The best-case complexity of the quick sort algorithm is O(n logn).

Worst case Time Complexity :-

This happens when we encounter the most unbalanced partitions possible, then the original call takes n time, the recursive call on n-1 elements will take (n-1) time, the recursive call on (n-2) elements will take (n-2) time, and so on. The worst case time complexity of Quick Sort would be $O(n^2)$.

Space complexity of Quick Sort :-

The space complexity is calculated based on the space used in the recursion stack. The worst case space used will be O(n) . The average case space used will be of the order O(log n). The worst case space complexity becomes O(n), when the algorithm encounters its worst case where for getting a sorted list, we need to make n recursive calls.

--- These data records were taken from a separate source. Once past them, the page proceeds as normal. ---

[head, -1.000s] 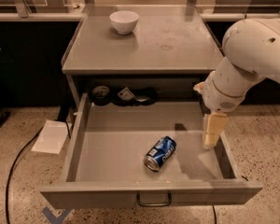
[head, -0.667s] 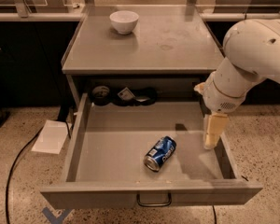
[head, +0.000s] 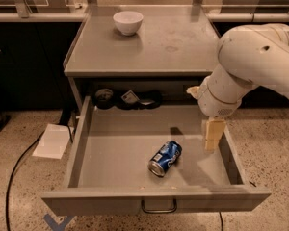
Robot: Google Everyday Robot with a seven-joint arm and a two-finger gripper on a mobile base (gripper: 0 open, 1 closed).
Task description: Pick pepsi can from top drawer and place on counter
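Observation:
The pepsi can [head: 164, 158], blue with silver ends, lies on its side in the open top drawer [head: 115, 148], right of the drawer's middle and toward its front. The drawer has a curved pull handle [head: 158, 208] on its front. My gripper [head: 213, 138] hangs from the white arm above the drawer's right side, about a can's length to the right of the can and apart from it. It holds nothing. The grey counter [head: 173, 42] lies above and behind the drawer.
A white bowl [head: 127, 22] stands at the counter's back left. Dark small items [head: 127, 98] lie at the drawer's rear under the counter. A white paper [head: 51, 141] and a black cable [head: 19, 172] lie on the floor to the left.

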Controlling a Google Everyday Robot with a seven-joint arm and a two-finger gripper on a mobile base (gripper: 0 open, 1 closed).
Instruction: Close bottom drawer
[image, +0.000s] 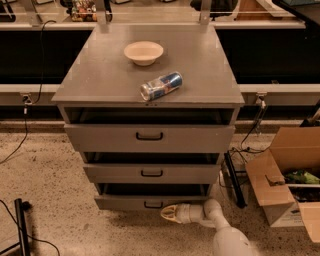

Program Implementation of Quick Sort :-

// Quick sort in C
#include <stdio.h>

// function to swap elements
void swap(int *a, int *b) {
  int t = *a;
  *a = *b;
  *b = t;
}

// function to find the partition position
int partition(int array[], int low, int high) {

  // select the rightmost element as pivot
  int pivot = array[high];

  // pointer for greater element
  int i = (low - 1);

  // traverse each element of the array
  // compare them with the pivot
  for (int j = low; j < high; j++) {
    if (array[j] <= pivot) {

      // if element smaller than pivot is found
      // swap it with the greater element pointed by i
      i++;

      // swap element at i with element at j
      swap(&array[i], &array[j]);
    }
  }

  // swap the pivot element with the greater element at i
  swap(&array[i + 1], &array[high]);

  // return the partition point
  return (i + 1);
}

void quickSort(int array[], int low, int high) {
  if (low < high) {

    // find the pivot element such that
    // elements smaller than pivot are on left of pivot
    // elements greater than pivot are on right of pivot
    int pi = partition(array, low, high);

    // recursive call on the left of pivot
    quickSort(array, low, pi - 1);

    // recursive call on the right of pivot
    quickSort(array, pi + 1, high);
  }
}

// function to print array elements
void printArray(int array[], int size) {
  for (int i = 0; i < size; ++i) {
    printf("%d  ", array[i]);
  }
  printf("\n");
}

// main function
int main() {
  int data[] = {8, 7, 2, 1, 0, 9, 6};

  int n = sizeof(data) / sizeof(data[0]);

  printf("Unsorted Array\n");
  printArray(data, n);

  // perform quicksort on data
  quickSort(data, 0, n - 1);

  printf("Sorted array in ascending order: \n");
  printArray(data, n);
}